Skip to content
« Return to Abbreviation & Portmanteau Terms

GOSIZDAT

// ГОСИЗДАТ // Государственное издательство // Gosudarstvennoe izdatel'stvo // State Publishing House

Established in 1919 as the State Publishing House to provide a centralized plan for the myriad of private book publishers and printers that existed after the Russian Revolution.  Gosizdat absorbed the Soviet publishing houses of Krasnaya nov, Priboi, Zemlya i fabrika, and others.

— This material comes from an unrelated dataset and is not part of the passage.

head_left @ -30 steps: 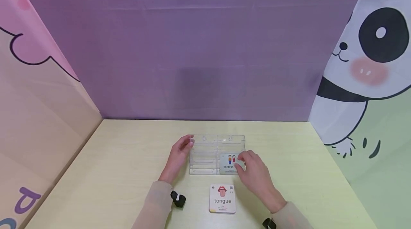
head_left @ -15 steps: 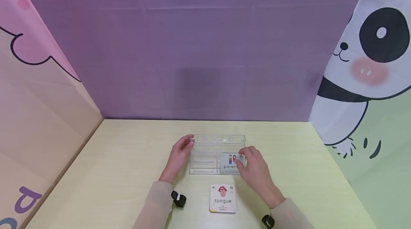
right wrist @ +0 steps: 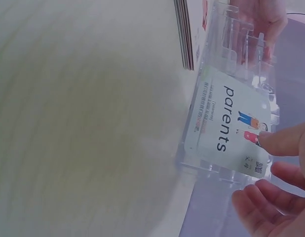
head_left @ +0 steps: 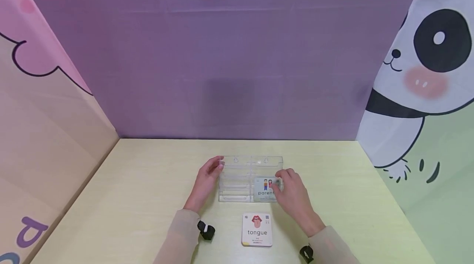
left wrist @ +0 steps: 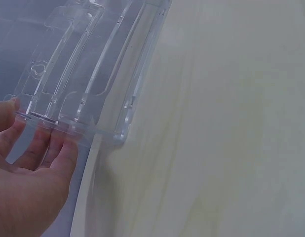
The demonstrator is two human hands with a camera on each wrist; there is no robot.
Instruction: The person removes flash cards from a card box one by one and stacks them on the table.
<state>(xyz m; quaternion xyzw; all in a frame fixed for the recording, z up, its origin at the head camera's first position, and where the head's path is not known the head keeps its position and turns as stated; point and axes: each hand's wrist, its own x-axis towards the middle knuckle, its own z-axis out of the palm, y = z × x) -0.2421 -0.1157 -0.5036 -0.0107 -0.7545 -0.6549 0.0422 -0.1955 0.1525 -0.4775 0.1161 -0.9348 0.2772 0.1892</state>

Gosizdat began as a contract-printer but it also printed its own titles. These were chiefly dedicated to agitation and the military.  Posters were printed and published by Gosizdat, and in 1920 it printed 3.2 million copies of seventy-five separate posters. It served as the supervisory administration of work produced by independent, local publishing houses in the post-revolution period while controlling access to materials and enforcing political censorship of the printed word. When decentralization was permitted during the New Economic Policy (from 1921 to 1928), Gosizdat increased its output to include fiction, children's literature, scientific texts, propaganda, Russian literature and school texts. Gosizdat was the foundation of a centralized publishing monopoly, the Association of State Publishing Houses, or OGIZ. It was abolished as a state publishing house in 1930 after reorganization. See OGIZ, for more information.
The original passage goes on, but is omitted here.